+++ SUPPLIED DATA
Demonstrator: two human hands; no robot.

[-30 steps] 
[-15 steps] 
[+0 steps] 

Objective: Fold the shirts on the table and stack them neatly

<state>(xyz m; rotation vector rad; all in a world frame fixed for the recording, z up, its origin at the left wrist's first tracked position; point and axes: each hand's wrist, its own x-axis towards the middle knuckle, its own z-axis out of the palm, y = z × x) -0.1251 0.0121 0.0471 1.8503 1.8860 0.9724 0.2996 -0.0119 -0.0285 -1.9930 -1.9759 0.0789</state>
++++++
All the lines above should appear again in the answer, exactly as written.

Demonstrator: two human hands; no robot.

[-30 steps] 
[-15 steps] 
[+0 steps] 

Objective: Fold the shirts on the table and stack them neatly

<state>(xyz m; rotation vector rad; all in a world frame fixed for the recording, z up, its origin at the left wrist's first tracked position; point and axes: each hand's wrist, its own x-axis towards the middle knuckle, its own z-axis out of the palm, y = z × x) -0.1251 0.0121 0.0471 1.8503 1.8860 0.9724 0.2996 -0.0119 -0.0285 -1.9930 -1.9759 0.0789</state>

The answer given is complete as it stands.